_Work item_.
Please give back the listing below word for word and drop any images.

==== Data extract

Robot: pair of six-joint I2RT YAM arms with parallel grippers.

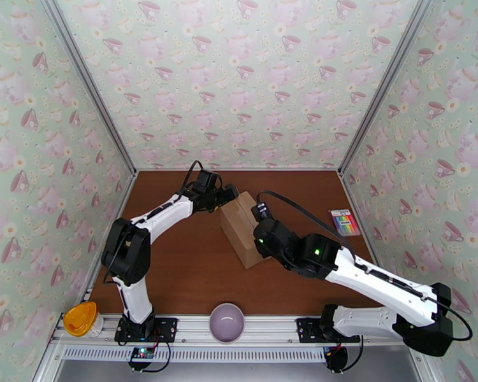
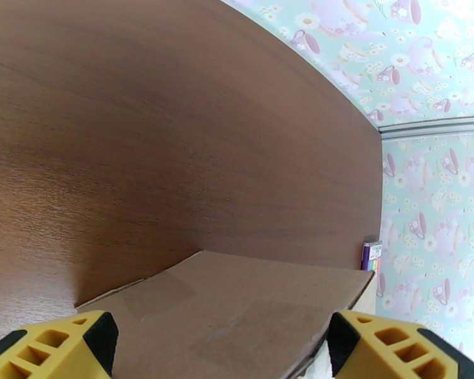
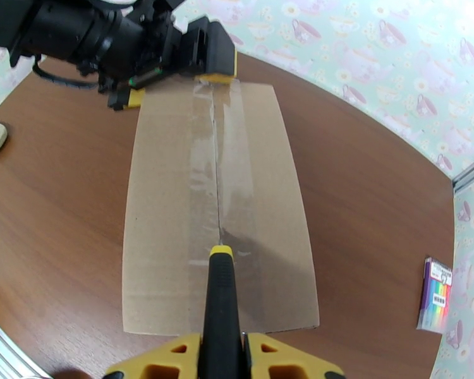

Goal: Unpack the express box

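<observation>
On the brown wood table (image 1: 175, 275), within teacup wallpaper (image 1: 239, 77), my left gripper (image 3: 174, 88) spreads wide astride the express box (image 3: 167, 216); my right gripper (image 3: 223, 352) clamps a black tool (image 3: 221, 292) touching its tape (image 3: 202, 159).

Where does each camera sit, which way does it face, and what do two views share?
Top external: above and behind the left arm and right arm, both showing, looking down on the brown wooden table and plain brown cardboard express box.
Left wrist: on the left arm, looking across the box top toward the teacup-wallpapered wall; the left gripper, open, shows.
Right wrist: on the right arm, looking down along the box's taped seam; the right gripper clamps a black, yellow-tipped tool.
Shared: both wrist views catch the rainbow-striped packet.
</observation>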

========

_Result_.
Robot: pair of six-joint I2RT YAM arms with parallel grippers.


Goal: Unpack the express box

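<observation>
On the brown wood table (image 1: 175, 275), within teacup wallpaper (image 1: 239, 77), my left gripper (image 3: 174, 88) spreads wide astride the express box (image 3: 167, 216); my right gripper (image 3: 223, 352) clamps a black tool (image 3: 221, 292) touching its tape (image 3: 202, 159).

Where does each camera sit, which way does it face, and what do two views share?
Top external: above and behind the left arm and right arm, both showing, looking down on the brown wooden table and plain brown cardboard express box.
Left wrist: on the left arm, looking across the box top toward the teacup-wallpapered wall; the left gripper, open, shows.
Right wrist: on the right arm, looking down along the box's taped seam; the right gripper clamps a black, yellow-tipped tool.
Shared: both wrist views catch the rainbow-striped packet.
</observation>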

Nothing further belongs to this answer.